News photographers reading this may have just gasped audibly. To anyone else, this may seem like a pretty odd thing to get worked up about. Why not remove something that’s screwing up the photo? (Also, what’s the deal with the Times removing a Post cover!)

In fact, organizations such as the National Press Photographers Association expressly forbid changing the circumstances under which a news photograph is taken. Portraits have different rules, however—most news organizations would think it’s fine to, say, move a piece of furniture around if they were shooting a portrait in a hotel room, for instance. And portraits are what DC photographer Justin T. Gellerson generally does for the Times.

The story of the filing cabinet correction is “not nearly as glamorous as I think you want it to be,” says Beth Flynn, the Times’s deputy editor of photography. Gellerson got instructions to capture the atmosphere of the room at the DNC where the file cabinet was located, and make it “somewhat poetic” if possible. “I think that was misinterpreted that we did not expect it be a news photograph, which we actually did,” Flynn says. Reached by phone, Gellerson confirms the instructions and says he encountered a terrible and distracting glare when his strobe hit the framed picture.

So he removed it from the wall.

“I really just wanted to nail it with this file cabinet,” Gellerson says. “I approached it like I was taking a still life.” Had this been a breaking news assignment, Gellerson says he’d never have dreamed of changing anything in the room. “The idea is to make someone feel something when they see this photograph,” he says. “There’s a picture of a file cabinet, and there’s a picture of a file cabinet.”

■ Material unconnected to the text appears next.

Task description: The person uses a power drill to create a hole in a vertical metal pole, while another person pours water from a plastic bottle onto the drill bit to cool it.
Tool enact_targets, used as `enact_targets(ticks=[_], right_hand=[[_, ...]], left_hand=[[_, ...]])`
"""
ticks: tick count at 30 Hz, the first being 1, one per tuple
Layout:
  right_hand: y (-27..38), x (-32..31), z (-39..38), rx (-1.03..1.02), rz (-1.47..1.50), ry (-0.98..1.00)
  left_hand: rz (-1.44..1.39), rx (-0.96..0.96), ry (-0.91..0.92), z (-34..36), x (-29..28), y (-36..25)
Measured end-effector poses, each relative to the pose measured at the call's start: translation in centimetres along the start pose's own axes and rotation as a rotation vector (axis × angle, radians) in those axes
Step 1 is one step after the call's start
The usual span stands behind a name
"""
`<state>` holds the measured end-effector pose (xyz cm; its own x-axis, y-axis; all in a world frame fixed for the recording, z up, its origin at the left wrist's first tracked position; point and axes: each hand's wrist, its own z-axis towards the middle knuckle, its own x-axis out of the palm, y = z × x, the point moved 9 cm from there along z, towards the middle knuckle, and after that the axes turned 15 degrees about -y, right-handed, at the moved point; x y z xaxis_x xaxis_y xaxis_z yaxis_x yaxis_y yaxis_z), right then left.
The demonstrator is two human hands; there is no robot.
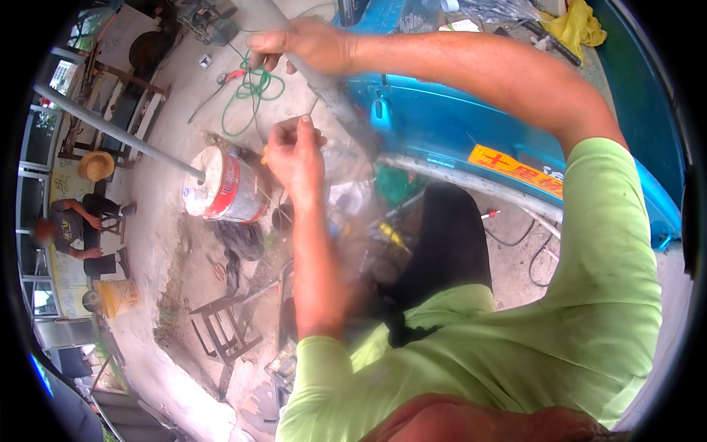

If a file cabinet can have a soul, Gellerson found it in the gorgeous original photo.

The story had been up for a couple of hours on Tuesday, Flynn says, when a masthead editor in the daily Page 1 meeting noticed that the Post front page, which is mentioned in the article, was missing. The Times photo department called Gellerson and requested him to return to the DNC as quickly as possible to reshoot the room. He rushed over from his home in Petworth; the resulting photo is atop the article now, and it’s also the one that ran in the print edition Wednesday morning.

Front page image courtesy the Newseum.

The Times’s photo editors worded the caption extra carefully to avoid any suggestion the original image had been digitally manipulated. And, uh, was there any talk about the object in question being a historic front page from a Times competitor? “Oh God, no!” Flynn says, laughing.